On Wed, Jun 22, 2016 at 11:14:30AM -0600, Chris Murphy wrote:
> > Before deploying raid5, I tested these by intentionally corrupting
> > one disk in an otherwise healthy raid5 array and watching the result.
>
> It's difficult to reproduce if no one understands how you
> intentionally corrupted that disk. Literal reading, you corrupted the
> entire disk, but that's impractical. The fs is expected to behave
> differently depending on what's been corrupted and how much.
The first round of testing I did (a year ago, when deciding whether
btrfs raid5 was mature enough to start using) was:
Create a 5-disk RAID5
Put some known data on it until it's full (i.e. random test
patterns).
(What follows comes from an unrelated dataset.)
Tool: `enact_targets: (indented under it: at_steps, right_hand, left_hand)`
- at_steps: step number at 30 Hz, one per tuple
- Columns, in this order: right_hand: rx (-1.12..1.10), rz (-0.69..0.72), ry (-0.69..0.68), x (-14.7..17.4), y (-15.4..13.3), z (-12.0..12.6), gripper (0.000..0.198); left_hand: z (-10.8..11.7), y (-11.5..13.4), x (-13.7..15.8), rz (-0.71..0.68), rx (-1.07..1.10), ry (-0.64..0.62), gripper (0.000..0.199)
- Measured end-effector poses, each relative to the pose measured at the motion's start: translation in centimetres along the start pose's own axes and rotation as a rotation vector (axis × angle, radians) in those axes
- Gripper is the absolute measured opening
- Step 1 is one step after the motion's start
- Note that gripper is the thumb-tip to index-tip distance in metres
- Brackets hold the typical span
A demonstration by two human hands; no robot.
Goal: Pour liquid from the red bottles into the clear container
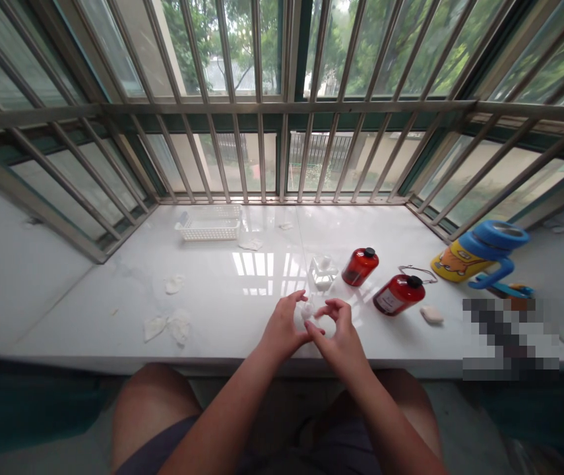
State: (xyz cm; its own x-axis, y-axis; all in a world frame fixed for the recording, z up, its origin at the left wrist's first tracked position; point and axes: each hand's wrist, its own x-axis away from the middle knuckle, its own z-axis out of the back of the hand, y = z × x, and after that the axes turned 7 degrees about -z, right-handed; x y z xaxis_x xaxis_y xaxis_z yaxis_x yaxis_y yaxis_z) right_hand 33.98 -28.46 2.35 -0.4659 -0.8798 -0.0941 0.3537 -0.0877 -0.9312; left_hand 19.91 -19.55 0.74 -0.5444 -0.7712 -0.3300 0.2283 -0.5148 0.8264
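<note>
My left hand and my right hand meet over the front part of the white ledge, fingers curved and thumbs close together. Between their fingertips is a small whitish, partly see-through thing; its kind is not clear, and the fingers cover part of it. Just beyond the hands stands a clear square glass bottle. To its right is a red bottle with a black cap. A second red bottle, with a pale label and black cap, stands nearer on the right.
A white plastic basket sits at the back left. Crumpled white tissues lie on the left. On the right are a pale soap-like block, a thin looped cord and a blue-yellow flask. Metal window bars enclose the ledge.
</note>
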Motion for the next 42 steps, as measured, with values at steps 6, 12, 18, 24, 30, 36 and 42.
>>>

At the time I didn't do any tests involving
compressible data, which I now realize was a serious gap in
my test coverage.
Pick 1000 random blocks (excluding superblocks) on one of the
disks and write random data to them
Read and verify the data through the filesystem, do scrub, etc.
Exercise all the btrfs features related to error reporting
and recovery.
I expected scrub and dev stat to report accurate corruption counts (except
for the 1 in 4 billion case where a bad csum matches by random chance),
and I expect all the data to be reconstructed since only one drive was
corrupted (assuming there are no unplanned disk failures during the
test, obviously) and the corruption occurred while the filesystem was
offline so there was no possibility of RAID write hole.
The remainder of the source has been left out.